### Task goal:
Working from the records below, repeat exactly the lines starting at the line that contains "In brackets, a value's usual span" and ending at the line that contains "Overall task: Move", inclusive.

### Provided material:

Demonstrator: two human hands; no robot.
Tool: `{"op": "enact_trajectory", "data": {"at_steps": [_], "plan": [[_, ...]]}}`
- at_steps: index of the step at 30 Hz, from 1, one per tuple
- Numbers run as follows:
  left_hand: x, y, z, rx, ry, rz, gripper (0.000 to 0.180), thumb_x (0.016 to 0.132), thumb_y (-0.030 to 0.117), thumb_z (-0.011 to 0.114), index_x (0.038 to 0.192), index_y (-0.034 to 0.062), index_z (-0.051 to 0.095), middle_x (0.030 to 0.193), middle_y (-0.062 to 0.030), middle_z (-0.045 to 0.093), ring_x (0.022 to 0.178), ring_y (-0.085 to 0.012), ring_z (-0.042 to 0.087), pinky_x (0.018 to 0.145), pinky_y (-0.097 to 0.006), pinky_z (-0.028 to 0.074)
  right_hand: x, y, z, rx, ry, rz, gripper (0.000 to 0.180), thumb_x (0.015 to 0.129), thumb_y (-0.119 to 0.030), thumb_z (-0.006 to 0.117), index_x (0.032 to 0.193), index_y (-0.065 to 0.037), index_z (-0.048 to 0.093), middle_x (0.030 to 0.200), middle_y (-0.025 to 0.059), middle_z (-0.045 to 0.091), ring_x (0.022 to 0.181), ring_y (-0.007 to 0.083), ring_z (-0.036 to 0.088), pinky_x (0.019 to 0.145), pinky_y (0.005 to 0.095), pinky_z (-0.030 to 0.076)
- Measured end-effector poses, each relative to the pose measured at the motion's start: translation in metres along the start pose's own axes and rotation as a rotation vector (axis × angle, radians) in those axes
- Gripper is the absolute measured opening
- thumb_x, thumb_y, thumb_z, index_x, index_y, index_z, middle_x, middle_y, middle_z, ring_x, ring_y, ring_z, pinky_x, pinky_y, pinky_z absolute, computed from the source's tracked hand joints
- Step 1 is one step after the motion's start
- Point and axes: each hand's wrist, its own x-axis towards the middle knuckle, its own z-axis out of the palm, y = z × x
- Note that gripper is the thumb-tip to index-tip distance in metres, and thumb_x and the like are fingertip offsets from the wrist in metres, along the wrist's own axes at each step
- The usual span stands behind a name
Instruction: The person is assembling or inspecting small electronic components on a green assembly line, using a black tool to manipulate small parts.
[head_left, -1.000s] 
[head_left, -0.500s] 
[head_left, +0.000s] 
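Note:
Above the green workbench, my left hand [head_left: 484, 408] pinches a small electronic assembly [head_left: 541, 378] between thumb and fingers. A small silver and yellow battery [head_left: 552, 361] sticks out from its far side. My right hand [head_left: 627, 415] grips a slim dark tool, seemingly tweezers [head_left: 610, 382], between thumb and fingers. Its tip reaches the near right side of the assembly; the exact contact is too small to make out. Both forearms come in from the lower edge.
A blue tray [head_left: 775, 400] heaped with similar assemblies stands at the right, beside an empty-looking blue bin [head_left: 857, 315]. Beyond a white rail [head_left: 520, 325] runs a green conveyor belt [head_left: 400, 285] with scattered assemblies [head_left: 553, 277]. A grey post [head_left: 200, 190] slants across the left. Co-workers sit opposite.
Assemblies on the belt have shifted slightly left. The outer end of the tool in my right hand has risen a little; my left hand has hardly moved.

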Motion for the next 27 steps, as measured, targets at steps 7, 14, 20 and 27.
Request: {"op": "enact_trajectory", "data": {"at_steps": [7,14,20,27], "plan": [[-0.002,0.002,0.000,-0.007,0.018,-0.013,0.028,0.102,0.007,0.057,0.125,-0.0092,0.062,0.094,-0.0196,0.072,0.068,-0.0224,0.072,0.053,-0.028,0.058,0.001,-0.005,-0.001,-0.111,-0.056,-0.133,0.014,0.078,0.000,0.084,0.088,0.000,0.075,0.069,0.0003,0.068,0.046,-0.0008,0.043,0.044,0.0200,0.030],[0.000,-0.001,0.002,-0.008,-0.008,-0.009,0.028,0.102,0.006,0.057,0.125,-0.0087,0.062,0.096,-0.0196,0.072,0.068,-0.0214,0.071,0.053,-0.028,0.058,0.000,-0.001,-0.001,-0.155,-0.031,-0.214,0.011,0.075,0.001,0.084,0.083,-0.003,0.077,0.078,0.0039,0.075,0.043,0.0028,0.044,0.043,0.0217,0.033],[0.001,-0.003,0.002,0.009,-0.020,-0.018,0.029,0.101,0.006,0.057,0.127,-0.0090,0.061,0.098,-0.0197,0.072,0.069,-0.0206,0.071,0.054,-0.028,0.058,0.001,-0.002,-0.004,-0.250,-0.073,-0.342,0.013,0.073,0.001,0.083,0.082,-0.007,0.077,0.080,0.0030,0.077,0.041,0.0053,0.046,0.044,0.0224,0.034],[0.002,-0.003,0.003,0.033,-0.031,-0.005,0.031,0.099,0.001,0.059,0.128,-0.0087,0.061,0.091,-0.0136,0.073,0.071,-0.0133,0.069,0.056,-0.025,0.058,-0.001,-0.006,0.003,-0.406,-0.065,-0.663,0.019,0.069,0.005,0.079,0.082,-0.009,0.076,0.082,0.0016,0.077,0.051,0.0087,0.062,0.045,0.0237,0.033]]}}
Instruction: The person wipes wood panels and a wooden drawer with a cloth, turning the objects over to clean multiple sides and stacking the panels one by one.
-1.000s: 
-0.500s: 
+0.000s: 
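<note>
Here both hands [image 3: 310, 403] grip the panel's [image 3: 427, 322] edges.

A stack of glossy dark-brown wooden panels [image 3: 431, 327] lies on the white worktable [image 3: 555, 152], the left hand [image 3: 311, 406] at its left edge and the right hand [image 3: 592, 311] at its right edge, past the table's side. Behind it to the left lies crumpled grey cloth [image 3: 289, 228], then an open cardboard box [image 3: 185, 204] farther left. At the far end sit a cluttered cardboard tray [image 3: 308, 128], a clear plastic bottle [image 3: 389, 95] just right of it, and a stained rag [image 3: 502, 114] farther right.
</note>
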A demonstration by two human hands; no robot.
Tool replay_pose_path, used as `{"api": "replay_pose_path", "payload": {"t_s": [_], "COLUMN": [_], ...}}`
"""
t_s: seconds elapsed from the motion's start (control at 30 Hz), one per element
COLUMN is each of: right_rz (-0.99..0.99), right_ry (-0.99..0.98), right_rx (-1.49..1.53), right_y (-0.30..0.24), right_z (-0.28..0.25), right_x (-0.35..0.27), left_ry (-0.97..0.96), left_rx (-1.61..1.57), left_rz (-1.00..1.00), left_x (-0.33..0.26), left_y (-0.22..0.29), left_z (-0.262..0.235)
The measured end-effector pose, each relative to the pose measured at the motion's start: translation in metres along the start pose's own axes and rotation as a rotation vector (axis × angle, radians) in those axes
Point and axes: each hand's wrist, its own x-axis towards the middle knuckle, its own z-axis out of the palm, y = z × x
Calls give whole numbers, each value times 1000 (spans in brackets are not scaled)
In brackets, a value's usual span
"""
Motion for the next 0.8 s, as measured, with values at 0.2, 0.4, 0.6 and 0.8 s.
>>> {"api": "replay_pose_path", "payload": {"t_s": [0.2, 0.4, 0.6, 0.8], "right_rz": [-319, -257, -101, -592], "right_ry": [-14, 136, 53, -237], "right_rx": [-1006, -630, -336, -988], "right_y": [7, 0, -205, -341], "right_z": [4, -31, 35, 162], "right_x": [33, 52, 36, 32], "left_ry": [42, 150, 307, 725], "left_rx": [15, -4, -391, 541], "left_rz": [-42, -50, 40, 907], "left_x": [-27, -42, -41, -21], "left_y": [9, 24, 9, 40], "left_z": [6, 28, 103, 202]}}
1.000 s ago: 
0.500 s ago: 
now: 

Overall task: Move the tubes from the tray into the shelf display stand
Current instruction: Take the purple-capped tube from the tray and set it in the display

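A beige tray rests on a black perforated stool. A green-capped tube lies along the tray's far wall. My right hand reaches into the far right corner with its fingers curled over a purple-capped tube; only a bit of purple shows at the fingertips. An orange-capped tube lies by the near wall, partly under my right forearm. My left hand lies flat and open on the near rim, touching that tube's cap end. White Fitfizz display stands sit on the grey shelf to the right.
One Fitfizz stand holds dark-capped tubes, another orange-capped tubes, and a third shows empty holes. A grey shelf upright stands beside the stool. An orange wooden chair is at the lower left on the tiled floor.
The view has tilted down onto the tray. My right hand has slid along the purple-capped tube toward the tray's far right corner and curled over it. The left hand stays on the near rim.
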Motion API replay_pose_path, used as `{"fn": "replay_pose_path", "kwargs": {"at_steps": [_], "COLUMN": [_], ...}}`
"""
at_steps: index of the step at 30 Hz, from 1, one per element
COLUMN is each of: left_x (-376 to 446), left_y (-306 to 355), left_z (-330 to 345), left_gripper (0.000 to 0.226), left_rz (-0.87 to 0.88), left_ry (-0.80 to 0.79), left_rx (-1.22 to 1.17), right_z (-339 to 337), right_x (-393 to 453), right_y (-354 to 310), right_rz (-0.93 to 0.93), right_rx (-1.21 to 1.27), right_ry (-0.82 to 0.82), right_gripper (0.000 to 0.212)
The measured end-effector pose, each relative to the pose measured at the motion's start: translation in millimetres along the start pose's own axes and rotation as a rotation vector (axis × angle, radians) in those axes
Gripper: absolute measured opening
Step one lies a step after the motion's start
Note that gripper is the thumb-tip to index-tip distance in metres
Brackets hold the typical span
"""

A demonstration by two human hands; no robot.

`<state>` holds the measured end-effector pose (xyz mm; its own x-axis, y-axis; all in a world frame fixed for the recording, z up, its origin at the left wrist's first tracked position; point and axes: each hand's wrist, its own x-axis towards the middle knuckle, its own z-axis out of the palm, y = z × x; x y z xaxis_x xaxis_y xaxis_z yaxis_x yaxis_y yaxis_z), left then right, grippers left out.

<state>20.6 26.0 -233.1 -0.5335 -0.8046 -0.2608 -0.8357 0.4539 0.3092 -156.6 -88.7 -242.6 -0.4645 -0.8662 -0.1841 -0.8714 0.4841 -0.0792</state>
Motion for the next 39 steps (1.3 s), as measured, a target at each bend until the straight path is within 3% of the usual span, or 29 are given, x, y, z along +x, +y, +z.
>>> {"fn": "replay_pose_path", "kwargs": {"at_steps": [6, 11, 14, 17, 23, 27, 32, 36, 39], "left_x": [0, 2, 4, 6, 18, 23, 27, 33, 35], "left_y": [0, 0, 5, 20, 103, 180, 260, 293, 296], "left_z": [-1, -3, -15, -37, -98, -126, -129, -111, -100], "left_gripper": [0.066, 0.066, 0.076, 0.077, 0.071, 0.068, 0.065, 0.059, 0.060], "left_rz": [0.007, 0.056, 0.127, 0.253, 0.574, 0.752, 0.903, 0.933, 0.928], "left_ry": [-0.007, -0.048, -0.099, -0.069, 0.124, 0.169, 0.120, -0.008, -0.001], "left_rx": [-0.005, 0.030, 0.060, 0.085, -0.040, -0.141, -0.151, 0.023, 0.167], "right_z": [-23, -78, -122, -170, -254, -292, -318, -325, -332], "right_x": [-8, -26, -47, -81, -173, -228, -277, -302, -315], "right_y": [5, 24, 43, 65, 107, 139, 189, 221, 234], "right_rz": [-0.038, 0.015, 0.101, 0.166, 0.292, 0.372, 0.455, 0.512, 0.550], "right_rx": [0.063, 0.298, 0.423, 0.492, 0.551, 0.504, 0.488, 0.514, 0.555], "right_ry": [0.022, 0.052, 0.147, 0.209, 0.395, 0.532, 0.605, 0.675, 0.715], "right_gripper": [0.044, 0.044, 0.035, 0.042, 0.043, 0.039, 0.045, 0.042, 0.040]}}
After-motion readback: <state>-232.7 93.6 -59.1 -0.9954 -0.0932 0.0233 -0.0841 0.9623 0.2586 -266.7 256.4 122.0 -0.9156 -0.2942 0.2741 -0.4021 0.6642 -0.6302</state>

### Task output:
In brackets, a value's usual span
"""
Motion for the next 0.8 s, as measured, with values at 0.2, 0.4, 0.6 and 0.8 s.
>>> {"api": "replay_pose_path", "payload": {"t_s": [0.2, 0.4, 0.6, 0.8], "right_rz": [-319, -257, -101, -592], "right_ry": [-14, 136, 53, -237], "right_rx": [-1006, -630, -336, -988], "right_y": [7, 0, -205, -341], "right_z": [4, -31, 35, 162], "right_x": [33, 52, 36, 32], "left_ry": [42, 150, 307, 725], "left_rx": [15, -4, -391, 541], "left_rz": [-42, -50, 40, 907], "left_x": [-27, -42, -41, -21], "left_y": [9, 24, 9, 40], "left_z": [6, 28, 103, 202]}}
1.000 s ago: 
0.500 s ago: 
now: 

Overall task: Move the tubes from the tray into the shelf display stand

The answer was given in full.